【旅行記】バルセロナ1 サマー・ブレイク
バルセロナを訪れようと思ったのは、近くの空港から安くで行けるチケットを見つけたからだった。友人に教えてもらったKayakというウェブサイトで、出発の空港とおおよその出発時期を指定すると、各都市までの最安のチケット料金を地図上に表示させることができる。旅行したい時期は決まっているが、どこに行くか決まっていない人間にとって、どこに行くのが安いか、高いかが分かる便利なサイトだ。
その時見つけたのは、バルセロナまで、片道38ユーロだった。クラスメイトに言わせれば、これは安いうちに入らないそうだが、日本円なら、約4900円といったところだ。充分に安い。夏の旅程を決めあぐねていた私にとって、安いチケットが目に飛び込んできたというのは、一つの兆しだった。
バルセロナに関しては元々、興味が無かったわけではない。かつて建築を学んでいた身としては、ガウディ建築というのは、いつか見てみたい作品の一つだった。ただ、それ以外に特段気になる物も無かったので、他の都市の方が目的地としての優先度が高く、バルセロナは後回しになっていて、いつの間にか忘れていたのだ。きっと日本に帰国してしまったら、この先もずっとこの街を訪れる事は無いような気がした。スウェーデンに住んでいる今だからこそ、LCCで簡単に行けるのだ。
私はあまり深く考えることなく、航空券とホステルを予約した。いくつかガウディの建築を見て、美味しいタパスやパエリアでも食べたら満足だ。スペインワインやサングリアも良いな。そのあとは、陸路で適当な街に寄りながら、北上してパリあたりまで出てみようか。
まだ冬が明けて間もなかった頃(といってもスウェーデンでは4月ごろの話だ)、長いヨーロッパでの夏休みをどう過ごそうかと悩んでいた私に、同じ授業を取っていたスイス女子がInterrailという鉄道切符を勧めてくれた。なんでも、一定の条件下でヨーロッパ中の電車が乗り放題なのだとか。
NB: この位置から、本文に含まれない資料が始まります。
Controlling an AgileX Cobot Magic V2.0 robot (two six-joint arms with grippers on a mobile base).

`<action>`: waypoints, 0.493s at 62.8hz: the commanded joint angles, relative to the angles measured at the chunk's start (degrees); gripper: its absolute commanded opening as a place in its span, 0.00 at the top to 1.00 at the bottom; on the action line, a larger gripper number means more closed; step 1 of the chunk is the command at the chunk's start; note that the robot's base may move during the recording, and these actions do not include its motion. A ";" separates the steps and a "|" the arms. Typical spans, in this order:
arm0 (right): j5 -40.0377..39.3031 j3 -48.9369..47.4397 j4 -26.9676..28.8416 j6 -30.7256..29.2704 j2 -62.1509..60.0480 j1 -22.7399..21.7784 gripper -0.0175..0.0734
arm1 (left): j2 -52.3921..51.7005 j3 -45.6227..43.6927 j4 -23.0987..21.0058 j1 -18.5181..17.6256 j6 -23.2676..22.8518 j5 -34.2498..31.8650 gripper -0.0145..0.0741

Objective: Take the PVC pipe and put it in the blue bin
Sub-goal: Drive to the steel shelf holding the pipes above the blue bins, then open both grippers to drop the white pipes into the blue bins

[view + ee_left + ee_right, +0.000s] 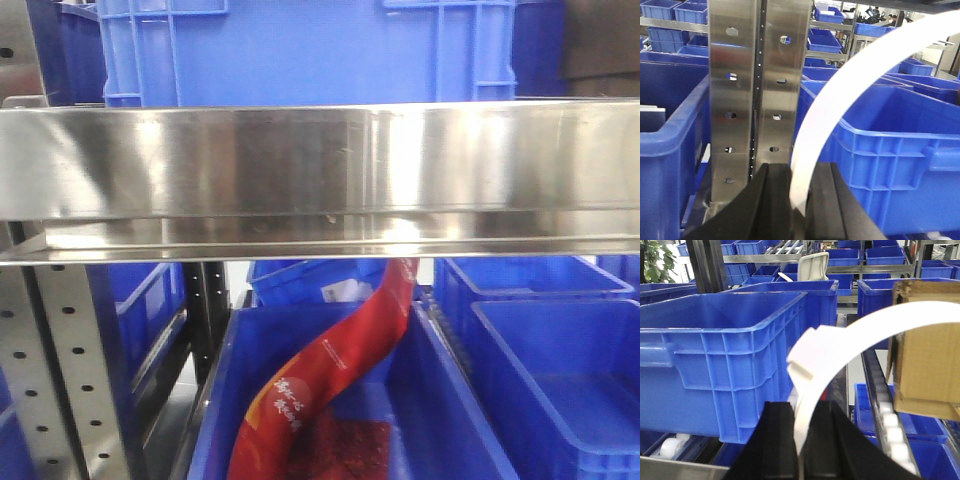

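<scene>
Steel shelf (320, 170) (mirror-bright) spans rows of blue bins (560, 370).

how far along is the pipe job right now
Done: the grab. The left pincer and right pincer are each shut on the white pipe, which arcs up from between their fingers. In hand: the pipe is held up beside a blue bin. Left: the drop; the pipe is not in any bin yet.
</scene>
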 commanded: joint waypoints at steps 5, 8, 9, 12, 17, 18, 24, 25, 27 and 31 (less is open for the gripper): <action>-1.62 0.01 -0.42 -0.16 -0.29 0.08 0.99 | -0.40 -0.02 0.31 0.04 -0.20 -1.65 0.96; -1.62 0.01 -0.42 -0.16 -0.29 0.08 0.99 | -0.40 -0.02 0.31 0.04 -0.20 -1.65 0.96; -1.62 0.01 -0.42 -0.16 -0.29 0.08 0.99 | -0.40 -0.02 0.31 0.04 -0.20 -1.65 0.96; -1.62 0.01 -0.42 -0.16 -0.29 0.08 0.99 | -0.40 -0.02 0.31 0.04 -0.20 -1.65 0.96; -1.62 0.01 -0.42 -0.16 -0.29 0.08 0.99 | -0.40 -0.02 0.31 0.04 -0.20 -1.65 0.96; -1.62 0.01 -0.42 -0.16 -0.29 0.08 0.99 | -0.40 -0.02 0.31 0.04 -0.20 -1.65 0.96; -1.62 0.01 -0.42 -0.16 -0.29 0.08 0.99 | -0.40 -0.02 0.31 0.04 -0.20 -1.65 0.96; -1.62 0.01 -0.42 -0.16 -0.29 0.08 0.99 | -0.40 -0.02 0.31 0.04 -0.20 -1.65 0.96; -1.62 0.01 -0.42 -0.16 -0.29 0.08 0.99 | -0.40 -0.02 0.31 0.04 -0.20 -1.65 0.96; -1.62 0.01 -0.42 -0.16 -0.29 0.08 0.99 | -0.40 -0.02 0.31 0.04 -0.20 -1.65 0.96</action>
調べてみると、期間と使用日数が選択出来て、その期間内で提携する鉄道会社の列車に乗り放題というものだった。TGVのような高速鉄道も、座席指定料金を追加で支払えば乗車できる。使いようによっては、かなりお得に切符代を収めることができるものだ。
私は彼女の勧めに従って、春のうちに早割りで夏休み用のInterrailチケットを購入していた。一か月の間に、7日間の乗り放題日が選択できるものだ。こういうものは、買ってしまうと無理にでも旅行に行くようになる。出不精の私が、長い夏休みを無為に過ごしてしまわないための、大切な先手だった。
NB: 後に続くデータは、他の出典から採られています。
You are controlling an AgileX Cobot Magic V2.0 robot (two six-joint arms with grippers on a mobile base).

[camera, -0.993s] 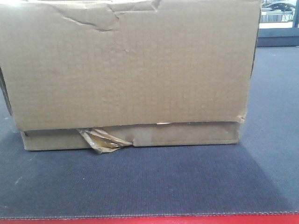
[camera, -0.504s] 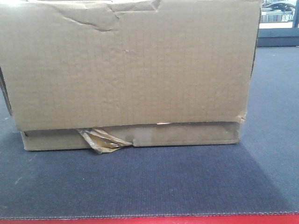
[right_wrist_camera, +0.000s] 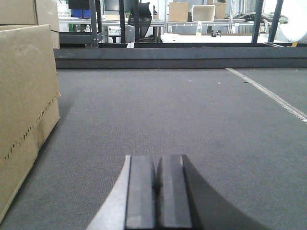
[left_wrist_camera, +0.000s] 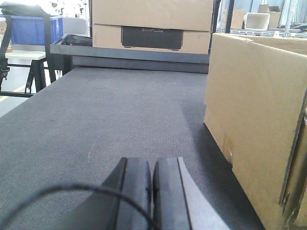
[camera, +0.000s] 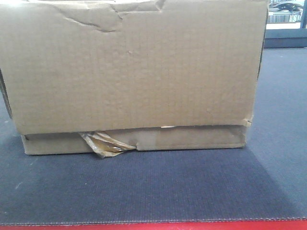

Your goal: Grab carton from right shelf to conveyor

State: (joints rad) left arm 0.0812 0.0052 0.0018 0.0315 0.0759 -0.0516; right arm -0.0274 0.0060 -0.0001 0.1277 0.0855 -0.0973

さてそのチケットを買ったは良いものの、広いヨーロッパだ。どこへ行ったものか、まったく手掛かりがなかった。安い飛行機でも見つけたら、とりあえず南の方に飛んで、ゆるゆる電車で北上しながら帰ってこようかな、と冗談半分で友人には話していたのだが、このバルセロナ行きのチケットは、まさにそれであった。
そんな事情もあって、夏休み最初の目的地はバルセロナになったのであった。